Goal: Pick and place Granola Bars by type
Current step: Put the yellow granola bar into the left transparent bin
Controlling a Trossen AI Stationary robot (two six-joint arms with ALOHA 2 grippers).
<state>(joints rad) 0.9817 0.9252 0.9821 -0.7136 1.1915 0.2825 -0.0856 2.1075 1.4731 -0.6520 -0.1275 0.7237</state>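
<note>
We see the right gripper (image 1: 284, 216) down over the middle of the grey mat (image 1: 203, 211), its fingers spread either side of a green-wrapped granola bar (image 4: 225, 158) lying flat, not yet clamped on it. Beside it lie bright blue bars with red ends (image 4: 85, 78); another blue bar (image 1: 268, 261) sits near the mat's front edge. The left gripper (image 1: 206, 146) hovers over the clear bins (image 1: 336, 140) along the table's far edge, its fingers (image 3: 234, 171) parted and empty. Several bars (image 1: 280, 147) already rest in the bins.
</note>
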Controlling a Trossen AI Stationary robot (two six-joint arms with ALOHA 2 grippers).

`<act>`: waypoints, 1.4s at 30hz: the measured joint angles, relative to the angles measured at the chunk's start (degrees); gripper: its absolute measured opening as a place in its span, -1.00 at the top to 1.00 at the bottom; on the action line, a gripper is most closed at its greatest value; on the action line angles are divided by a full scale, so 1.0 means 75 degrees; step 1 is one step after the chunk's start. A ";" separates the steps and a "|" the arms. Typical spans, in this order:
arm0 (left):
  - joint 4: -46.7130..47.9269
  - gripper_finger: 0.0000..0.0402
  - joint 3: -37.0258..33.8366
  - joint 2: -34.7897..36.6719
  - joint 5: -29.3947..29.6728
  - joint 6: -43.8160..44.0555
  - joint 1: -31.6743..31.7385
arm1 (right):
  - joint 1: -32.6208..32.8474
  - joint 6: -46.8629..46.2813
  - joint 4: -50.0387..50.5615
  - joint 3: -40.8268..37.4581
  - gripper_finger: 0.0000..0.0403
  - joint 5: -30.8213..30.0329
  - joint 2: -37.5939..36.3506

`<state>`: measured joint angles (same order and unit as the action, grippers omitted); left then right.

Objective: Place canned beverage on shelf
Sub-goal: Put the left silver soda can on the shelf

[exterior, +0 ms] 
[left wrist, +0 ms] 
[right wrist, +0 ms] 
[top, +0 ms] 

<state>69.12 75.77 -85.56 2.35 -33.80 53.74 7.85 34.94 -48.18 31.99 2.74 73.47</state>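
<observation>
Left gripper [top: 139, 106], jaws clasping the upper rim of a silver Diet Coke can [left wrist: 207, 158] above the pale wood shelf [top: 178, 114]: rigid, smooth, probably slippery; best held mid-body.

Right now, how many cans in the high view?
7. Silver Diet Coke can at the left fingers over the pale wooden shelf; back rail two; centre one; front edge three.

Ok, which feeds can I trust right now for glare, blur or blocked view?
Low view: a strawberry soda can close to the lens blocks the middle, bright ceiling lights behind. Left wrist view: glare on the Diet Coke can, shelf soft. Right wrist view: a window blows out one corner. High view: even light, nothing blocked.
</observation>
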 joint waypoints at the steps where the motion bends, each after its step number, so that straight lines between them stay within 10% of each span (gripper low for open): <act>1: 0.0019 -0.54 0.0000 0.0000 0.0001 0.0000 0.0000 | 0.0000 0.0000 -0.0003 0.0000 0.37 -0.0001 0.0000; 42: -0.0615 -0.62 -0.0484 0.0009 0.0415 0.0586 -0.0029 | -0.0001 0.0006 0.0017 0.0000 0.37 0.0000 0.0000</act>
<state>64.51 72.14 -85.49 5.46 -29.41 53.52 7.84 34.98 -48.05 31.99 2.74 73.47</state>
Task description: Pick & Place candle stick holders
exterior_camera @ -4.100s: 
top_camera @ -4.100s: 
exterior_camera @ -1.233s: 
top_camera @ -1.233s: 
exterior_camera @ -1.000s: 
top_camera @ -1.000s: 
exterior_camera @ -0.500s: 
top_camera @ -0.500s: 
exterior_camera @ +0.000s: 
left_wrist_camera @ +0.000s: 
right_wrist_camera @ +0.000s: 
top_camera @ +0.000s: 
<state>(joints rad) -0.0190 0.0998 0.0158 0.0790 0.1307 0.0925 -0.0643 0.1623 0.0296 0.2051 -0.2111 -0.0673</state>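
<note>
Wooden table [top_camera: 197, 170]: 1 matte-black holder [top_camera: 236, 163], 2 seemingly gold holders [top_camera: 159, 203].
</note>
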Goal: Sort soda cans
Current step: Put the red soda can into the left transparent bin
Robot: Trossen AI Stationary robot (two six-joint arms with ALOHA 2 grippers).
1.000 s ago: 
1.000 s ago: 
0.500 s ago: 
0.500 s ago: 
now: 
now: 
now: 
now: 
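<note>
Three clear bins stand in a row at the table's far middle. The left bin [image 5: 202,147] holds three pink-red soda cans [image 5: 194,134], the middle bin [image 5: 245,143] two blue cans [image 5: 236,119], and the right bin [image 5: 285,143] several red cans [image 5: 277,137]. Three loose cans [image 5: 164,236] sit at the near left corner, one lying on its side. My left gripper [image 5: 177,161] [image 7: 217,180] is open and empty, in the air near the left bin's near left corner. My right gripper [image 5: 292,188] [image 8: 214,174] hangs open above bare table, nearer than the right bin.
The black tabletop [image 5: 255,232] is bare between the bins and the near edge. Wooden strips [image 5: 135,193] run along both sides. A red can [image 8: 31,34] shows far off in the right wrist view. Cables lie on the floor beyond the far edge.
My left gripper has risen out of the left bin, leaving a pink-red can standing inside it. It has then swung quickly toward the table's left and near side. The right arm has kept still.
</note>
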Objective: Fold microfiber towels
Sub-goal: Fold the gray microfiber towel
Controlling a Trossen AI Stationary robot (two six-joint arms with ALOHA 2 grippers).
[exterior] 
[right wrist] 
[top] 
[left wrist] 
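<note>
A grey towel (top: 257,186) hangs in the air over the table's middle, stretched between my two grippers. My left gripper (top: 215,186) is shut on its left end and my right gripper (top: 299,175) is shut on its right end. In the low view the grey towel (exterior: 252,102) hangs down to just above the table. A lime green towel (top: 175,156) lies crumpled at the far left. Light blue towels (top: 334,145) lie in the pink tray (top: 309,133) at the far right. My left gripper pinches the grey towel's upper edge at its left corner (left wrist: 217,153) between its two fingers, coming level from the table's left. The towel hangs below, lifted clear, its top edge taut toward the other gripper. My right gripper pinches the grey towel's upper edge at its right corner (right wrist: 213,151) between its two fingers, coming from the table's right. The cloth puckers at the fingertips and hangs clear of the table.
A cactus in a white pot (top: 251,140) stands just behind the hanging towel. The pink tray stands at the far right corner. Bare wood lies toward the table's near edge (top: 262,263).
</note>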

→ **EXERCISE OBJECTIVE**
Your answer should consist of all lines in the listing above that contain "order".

→ **RESPONSE TO THE EXERCISE**
`<act>`: waypoints, 1.4s at 30hz: the measured joint angles, relative to the angles measured at the chunk's start (degrees); gripper: its absolute measured opening as a place in its span, -1.00 at the top to 1.00 at the bottom; on the action line, a gripper is most closed at its greatest value; on the action line angles are divided by a full scale, so 1.0 means 75 degrees; step 1 is one step after the chunk's start. A ";" separates the steps and a "|" the arms. Typical spans, in this order:
`<state>`: measured joint angles (same order and unit as the action, grippers omitted); left then right.

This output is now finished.